Saturday, April 16, 2016

St. George's Day and Brexit

St George's Day 23rd April
Give England a good chance before the BREXIT vote to decide about England's future by looking at our history, culture and values. This is something the REMAIN IN campaign hasn't discussed yet; only doom, gloom and fear - is this nightmare really black or are the windows painted that we are being asked to look through?

So far none of the campaigns (IN/OUT) have defined what England would lose in a Federal State of Europe with regards to our (a) Nationality (b) Heritage (c) Culture (d) Values and (e) Freedoms. Do remember should England remain in Europe as a small island in a federal quango history has shown the smaller islands lose their hard fought position of relevance (c.f. United State of Hawaii (  If Hawaii is the 50th state of the US then does this demote England to the 164th state of Europe, a state that may become irrelevant through erosion over 50-100 years? The English people and people of England have not been informed nor given absolute guarantees from our elected Parliament where England will be in the next 50 years, let alone 100 years. The current human incumbents would all have popped their clogs and left this mortal coil. As William Shakespeare so poetically put it "For in that sleepe of death, what dreames may come..."  (Hamlet act III scene I). This leaves the rest of the future generation to clean up all the crap they left in their barracks when their souls departed. 

St. George's Day has deep roots in England's heritage and culture. What I love about St. George's Day is that it is not about the colour of someone's skin and so on, but it is about unity and bonding a country's people together to share and enjoy the same values and at the same time extend those values to others who are not of our faith and culture but wish to share and integrate with us and them. 
To celebrate St George's Day is to celebrate England itself: our history, culture and heritage that has created our nation. Patron saints are chosen as special protectors of life and culture.  Like England, every country in the UK has its own patron saint that in times of great threat is called upon to help save the country from its enemies. Legend says St George was a dragon-slaying knight and he was made patron saint of England in recognition of his great acts. St George is also a popular figure outside England in the countries: Portugal, Catalonia, Georgia, Serbia, Bulgaria, Bosnia and Herzegovina, Republic of Macedonia and the Gora. His symbol, a red cross on a white background, is the flag of England, and part of the British flag. St George's symbol was originally adopted by Richard The Lion Heart and brought to England in the 12th century.

St George
Very little is known about the real St George. He is thought to have been born into a noble Christian family in the late third century in Turkey. He followed in his father's military footsteps and became part of the retinue of the Emperor Diocletian (circa 245-313). St George was a brave soldier in the Roman army who died for his beliefs. The emperor ordered the systematic persecution of Christians and George protested against the Romans' torture of Christians. For that he left the Roman army. For leaving, he was tortured, executed in Palestine, and finally beheaded, becoming an early Christian martyr in 303 AD. St George was also adopted as the Saint of Battles. This was because St. George is said to have appeared to the Christian army before the Battle of Antioch (nearly 920 years ago) in  1097 AD.

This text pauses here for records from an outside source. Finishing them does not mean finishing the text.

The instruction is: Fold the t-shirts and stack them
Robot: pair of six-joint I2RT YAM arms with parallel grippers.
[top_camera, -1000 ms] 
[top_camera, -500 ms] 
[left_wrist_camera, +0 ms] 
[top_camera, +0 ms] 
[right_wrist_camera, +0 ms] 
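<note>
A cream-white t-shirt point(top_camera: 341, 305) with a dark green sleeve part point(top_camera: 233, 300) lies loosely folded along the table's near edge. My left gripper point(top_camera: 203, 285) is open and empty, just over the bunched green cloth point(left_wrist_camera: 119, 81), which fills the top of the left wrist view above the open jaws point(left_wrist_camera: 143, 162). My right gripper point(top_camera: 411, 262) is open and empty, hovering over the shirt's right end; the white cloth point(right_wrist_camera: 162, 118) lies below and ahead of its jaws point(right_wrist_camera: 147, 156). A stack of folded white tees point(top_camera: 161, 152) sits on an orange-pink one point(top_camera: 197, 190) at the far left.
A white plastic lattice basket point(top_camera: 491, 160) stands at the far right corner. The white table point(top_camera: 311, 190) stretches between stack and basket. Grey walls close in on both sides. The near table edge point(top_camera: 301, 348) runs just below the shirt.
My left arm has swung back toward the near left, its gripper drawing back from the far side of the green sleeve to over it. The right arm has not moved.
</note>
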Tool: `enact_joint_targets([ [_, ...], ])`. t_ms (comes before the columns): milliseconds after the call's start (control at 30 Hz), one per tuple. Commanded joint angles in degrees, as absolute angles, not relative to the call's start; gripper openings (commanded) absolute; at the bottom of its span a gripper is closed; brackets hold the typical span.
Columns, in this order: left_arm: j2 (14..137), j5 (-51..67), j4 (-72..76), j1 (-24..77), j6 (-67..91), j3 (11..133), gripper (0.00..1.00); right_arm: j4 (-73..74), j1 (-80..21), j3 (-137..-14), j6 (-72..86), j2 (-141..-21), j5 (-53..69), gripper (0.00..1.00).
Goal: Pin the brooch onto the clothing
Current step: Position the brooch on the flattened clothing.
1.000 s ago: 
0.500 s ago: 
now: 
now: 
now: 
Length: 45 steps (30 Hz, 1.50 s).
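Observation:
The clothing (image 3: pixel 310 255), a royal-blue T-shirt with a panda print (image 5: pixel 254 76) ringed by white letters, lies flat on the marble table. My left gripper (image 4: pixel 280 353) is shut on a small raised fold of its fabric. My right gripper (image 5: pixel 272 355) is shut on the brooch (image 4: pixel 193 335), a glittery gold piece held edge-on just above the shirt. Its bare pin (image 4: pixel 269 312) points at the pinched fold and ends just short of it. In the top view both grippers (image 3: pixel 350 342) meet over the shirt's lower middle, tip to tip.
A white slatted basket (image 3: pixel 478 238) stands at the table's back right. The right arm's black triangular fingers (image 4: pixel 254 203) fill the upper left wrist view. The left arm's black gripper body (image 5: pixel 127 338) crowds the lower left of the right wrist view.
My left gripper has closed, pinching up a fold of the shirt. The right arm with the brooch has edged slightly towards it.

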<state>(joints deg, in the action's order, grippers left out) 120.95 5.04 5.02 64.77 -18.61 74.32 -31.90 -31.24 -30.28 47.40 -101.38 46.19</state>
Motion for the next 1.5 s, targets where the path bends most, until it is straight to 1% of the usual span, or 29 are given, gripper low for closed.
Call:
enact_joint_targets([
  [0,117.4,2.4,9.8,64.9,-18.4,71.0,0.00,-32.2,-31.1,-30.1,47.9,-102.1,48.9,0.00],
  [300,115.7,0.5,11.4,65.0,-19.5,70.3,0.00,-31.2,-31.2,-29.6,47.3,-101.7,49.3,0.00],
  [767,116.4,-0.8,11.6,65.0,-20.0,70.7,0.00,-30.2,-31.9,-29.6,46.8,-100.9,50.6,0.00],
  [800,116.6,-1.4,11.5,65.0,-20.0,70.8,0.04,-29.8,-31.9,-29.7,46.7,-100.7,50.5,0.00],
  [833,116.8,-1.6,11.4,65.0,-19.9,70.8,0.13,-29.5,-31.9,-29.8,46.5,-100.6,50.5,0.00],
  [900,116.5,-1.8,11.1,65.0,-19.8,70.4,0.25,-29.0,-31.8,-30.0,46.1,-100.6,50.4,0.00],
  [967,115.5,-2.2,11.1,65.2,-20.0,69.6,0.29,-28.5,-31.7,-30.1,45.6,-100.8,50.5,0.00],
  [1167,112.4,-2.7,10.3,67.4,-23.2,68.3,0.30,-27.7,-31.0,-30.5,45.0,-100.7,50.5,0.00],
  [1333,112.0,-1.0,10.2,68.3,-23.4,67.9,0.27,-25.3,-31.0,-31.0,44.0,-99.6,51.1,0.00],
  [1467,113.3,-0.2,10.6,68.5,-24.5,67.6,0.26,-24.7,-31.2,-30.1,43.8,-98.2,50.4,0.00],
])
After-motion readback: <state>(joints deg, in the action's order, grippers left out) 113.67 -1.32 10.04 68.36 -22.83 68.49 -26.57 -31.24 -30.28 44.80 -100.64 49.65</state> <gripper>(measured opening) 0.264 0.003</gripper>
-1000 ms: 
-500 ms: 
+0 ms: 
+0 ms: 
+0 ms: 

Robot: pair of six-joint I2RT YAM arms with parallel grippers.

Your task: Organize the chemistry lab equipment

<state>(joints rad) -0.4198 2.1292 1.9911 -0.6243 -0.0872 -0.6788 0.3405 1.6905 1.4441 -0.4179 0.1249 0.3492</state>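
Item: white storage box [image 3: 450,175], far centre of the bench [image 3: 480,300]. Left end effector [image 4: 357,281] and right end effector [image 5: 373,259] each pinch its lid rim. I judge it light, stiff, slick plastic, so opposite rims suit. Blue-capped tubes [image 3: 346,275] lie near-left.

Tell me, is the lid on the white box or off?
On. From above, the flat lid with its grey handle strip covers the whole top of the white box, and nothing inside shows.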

So on the 23rd April 2016 remember that Europe didn't create this day England created this day and today we still defend our nation. Our patron saint, St. George, is a heritage defining moment in our history. Naturally England will celebrate our National Day with parades through streets, floats will be seen, music will be played, dancing for fun, and laughter will be heard. There will be a special St George's Day service at local churches. Moreover, April 23rd is the day for a red rose in the button hole, England's national flower. Shakespeare's birthday falls on the same date, and the Globe Theatre (built in 1599 AD) will be having its usual big celebration. There are events all around the country so join in, take part and have pride in who we are.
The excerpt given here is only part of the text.